Granting that, however, you seem to imply there is no need for such an online service that bids for you in cases where the seller decides to sell by another means - that is to say a normal No Reserve auction - because he doesn't care about historical data as he only has one of an item and doesn't like the sealed bid option. In such cases, the sealed bid option is NOT a "better option" to having an automatic bidding service. In fact, a sealed bid option is, at that point, moot because the auction is of another kind, you want the item, but you can't stay up until 0200 in the morning just to hope that you win the bidding war that ensues in the last 30 seconds of the auction.


----------



## Timothy William (Jul 11, 2007)

It would be a more efficient option from an ease of transaction point of view, though identical from an allocative point of view. Of course, efficiency and ease of transaction are in the eye of the beholder - I might think that the easiest way to bid would be enter the price I was prepared to pay once, where as someone else might enjoy searching for apparent bargains then joining in a bidding war - even if it meant more effort and time for the same result. Sellers probably play on both psychological tendencies, low starting bids to create interest and hoping for bidding wars as the clock runs down to encourage people to bid more than they planned to. EBay itself would get the same cut whichever way the bidding was conducted, so is quite happy to accommodate the needs of sellers, who in turn will use whatever auction method, rational or otherwise, will attract the most interest from buyers. 

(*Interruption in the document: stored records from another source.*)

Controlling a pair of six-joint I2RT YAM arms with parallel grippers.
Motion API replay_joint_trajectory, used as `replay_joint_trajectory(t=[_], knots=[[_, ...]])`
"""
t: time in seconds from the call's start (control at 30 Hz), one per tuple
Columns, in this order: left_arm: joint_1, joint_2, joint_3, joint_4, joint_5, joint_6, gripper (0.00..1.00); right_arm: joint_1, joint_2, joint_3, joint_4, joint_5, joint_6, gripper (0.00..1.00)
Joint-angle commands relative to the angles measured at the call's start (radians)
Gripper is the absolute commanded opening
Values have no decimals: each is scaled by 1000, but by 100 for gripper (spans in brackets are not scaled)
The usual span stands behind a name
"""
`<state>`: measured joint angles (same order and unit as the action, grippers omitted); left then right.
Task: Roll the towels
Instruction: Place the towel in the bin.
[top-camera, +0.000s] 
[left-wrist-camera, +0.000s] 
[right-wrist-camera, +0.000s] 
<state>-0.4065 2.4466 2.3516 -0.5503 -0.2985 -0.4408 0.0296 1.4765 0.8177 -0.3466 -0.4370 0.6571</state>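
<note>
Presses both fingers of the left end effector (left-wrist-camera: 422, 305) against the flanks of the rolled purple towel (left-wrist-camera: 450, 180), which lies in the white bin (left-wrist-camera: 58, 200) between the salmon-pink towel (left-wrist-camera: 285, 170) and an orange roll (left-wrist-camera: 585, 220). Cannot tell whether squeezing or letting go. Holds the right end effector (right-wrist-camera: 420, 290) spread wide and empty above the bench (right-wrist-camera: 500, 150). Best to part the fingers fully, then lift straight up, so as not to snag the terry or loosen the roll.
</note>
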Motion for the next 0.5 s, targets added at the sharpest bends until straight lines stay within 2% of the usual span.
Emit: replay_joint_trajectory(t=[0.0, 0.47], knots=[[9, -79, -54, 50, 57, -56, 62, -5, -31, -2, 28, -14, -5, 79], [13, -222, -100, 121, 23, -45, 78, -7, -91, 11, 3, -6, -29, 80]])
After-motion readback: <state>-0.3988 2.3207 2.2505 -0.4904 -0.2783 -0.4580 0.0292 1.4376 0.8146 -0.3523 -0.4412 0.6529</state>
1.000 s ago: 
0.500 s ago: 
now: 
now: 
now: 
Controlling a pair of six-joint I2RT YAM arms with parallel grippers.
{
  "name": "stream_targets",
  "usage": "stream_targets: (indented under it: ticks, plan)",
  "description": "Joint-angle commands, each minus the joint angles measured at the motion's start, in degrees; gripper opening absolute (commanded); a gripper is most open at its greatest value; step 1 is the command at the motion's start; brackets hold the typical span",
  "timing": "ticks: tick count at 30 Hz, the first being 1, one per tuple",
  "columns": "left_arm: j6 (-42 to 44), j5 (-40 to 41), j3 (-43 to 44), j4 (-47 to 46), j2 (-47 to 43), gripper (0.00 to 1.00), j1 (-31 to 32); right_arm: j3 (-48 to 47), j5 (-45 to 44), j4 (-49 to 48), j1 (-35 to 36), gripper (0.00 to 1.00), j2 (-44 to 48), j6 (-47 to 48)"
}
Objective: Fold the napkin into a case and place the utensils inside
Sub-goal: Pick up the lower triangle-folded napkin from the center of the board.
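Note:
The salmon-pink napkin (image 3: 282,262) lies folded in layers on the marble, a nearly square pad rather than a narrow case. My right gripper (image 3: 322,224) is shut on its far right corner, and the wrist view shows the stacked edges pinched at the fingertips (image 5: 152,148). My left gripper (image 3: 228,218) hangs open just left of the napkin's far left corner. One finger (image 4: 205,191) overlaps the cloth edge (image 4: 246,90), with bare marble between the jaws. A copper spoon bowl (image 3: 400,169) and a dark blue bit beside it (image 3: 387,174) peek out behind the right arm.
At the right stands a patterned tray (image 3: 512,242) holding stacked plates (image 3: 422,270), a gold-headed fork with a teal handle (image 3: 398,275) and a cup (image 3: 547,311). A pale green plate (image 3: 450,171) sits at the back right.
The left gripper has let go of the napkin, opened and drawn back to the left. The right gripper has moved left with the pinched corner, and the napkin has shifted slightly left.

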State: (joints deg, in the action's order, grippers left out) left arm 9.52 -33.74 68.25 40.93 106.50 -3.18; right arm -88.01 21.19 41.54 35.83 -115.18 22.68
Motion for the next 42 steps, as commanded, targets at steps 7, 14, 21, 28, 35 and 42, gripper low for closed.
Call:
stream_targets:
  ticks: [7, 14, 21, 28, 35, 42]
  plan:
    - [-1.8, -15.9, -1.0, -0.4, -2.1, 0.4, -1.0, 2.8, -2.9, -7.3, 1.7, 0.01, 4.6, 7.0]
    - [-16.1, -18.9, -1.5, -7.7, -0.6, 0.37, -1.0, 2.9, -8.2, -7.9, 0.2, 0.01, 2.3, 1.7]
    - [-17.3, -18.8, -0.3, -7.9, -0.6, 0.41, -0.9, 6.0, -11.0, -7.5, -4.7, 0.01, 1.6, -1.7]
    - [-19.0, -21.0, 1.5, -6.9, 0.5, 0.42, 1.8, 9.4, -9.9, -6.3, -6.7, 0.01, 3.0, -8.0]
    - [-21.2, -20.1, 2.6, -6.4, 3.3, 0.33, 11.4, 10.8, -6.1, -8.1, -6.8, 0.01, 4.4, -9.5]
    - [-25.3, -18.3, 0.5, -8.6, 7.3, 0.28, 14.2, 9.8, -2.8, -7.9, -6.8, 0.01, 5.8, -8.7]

The only study on second price sealed bid auctions I have heard of was from New Zealand, where radio spectrum was auctioned off during the 1970's. At a guess I would say the relevant auction theory was 1 to 2 decades old at the time. The participants - possibly like most eBay bidders today - did not understand that they had a dominant strategy to bid their actual valuation, and systematically bid less than the most they would be willing to pay. I would guess that sellers on eBay would, consciously or not, fear the same response from bidders.


----------



## Semper Fidelis (Jul 11, 2007)

Timothy William said:


> It would be a more efficient option from an ease of transaction point of view, though identical from an allocative point of view. Of course, efficiency and ease of transaction are in the eye of the beholder - I might think that the easiest way to bid would be enter the price I was prepared to pay once, where as someone else might enjoy searching for apparent bargains then joining in a bidding war - even if it meant more effort and time for the same result. Sellers probably play on both psychological tendencies, low starting bids to create interest and hoping for bidding wars as the clock runs down to encourage people to bid more than they planned to. EBay itself would get the same cut whichever way the bidding was conducted, so is quite happy to accommodate the needs of sellers, who in turn will use whatever auction method, rational or otherwise, will attract the most interest from buyers.
> 
> The only study on second price sealed bid auctions I have heard of was from New Zealand, where radio spectrum was auctioned off during the 1970's. At a guess I would say the relevant auction theory was 1 to 2 decades old at the time. The participants - possibly like most eBay bidders today - did not understand that they had a dominant strategy to bid their actual valuation, and systematically bid less than the most they would be willing to pay. I would guess that sellers on eBay would, consciously or not, fear the same response from bidders.



In other words, a sealed bid is not a "better" option but would be a good option, IF Ebay even offered it, which they don't.

You must not do much bidding on eBay. Sticking your maximum bid in early is a sure way to waste money on eBay. This service is more useful if you are a _buyer_ on eBay. Items that others want heat up as the end of the auction approaches. People realized this a while back and started bidding at the last minute. I've lost a number of items that, if I had time, I might have bid $.50 more than the winning bid to get but the auction ended. But, if two of us are willing to pay $10 for an item and the other bidder's max is $8 with 7 seconds left in an auction and my automatic bidder can enter a bid for $8.25 before the other has a time to enter a higher bid then I've saved money. Alternatively, if I bid my max of $10 early on, the other might decide that he's willing to go to $10.25 and then I might figure: "What's another 50 cents?"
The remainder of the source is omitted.